• Raw data:
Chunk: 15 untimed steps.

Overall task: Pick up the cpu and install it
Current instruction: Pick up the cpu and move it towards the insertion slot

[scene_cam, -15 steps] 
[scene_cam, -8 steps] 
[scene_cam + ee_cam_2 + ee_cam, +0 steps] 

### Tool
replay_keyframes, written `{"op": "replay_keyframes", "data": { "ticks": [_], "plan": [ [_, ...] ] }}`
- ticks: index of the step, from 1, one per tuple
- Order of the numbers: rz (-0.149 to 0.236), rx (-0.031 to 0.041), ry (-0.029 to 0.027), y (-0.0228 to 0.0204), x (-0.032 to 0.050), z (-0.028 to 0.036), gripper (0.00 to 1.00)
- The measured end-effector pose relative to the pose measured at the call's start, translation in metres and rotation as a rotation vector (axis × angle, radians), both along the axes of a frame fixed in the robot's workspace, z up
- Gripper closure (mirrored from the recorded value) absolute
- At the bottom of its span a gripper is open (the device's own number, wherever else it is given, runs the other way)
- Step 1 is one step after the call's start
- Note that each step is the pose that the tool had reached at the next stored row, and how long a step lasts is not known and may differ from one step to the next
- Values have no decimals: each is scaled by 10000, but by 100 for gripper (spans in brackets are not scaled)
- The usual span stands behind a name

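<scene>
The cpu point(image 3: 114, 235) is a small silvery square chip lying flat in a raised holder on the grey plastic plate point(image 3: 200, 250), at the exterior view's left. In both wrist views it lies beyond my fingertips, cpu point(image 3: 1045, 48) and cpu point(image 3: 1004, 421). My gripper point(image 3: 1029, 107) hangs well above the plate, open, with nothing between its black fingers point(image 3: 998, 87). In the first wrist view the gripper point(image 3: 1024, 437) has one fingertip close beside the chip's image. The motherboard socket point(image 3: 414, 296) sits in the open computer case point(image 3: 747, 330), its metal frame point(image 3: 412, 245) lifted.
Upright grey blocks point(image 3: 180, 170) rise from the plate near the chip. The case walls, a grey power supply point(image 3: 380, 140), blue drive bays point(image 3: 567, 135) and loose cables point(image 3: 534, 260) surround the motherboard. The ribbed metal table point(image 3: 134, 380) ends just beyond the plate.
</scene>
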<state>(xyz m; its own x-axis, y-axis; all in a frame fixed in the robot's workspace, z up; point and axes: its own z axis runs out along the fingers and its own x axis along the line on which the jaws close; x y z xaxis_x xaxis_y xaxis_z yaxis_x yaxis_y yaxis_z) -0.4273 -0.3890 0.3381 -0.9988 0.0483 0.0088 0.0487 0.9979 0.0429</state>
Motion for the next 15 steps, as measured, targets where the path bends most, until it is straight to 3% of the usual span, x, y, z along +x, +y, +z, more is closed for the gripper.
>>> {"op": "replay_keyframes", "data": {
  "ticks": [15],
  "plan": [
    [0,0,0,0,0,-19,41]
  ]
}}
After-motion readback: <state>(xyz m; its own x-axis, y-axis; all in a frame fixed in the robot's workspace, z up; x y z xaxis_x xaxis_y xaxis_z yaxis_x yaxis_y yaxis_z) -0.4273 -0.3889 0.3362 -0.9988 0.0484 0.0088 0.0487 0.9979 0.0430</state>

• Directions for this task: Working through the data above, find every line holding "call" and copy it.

• Written response:
- The measured end-effector pose relative to the pose measured at the call's start, translation in metres and rotation as a rotation vector (axis × angle, radians), both along the axes of a frame fixed in the robot's workspace, z up
- Step 1 is one step after the call's start

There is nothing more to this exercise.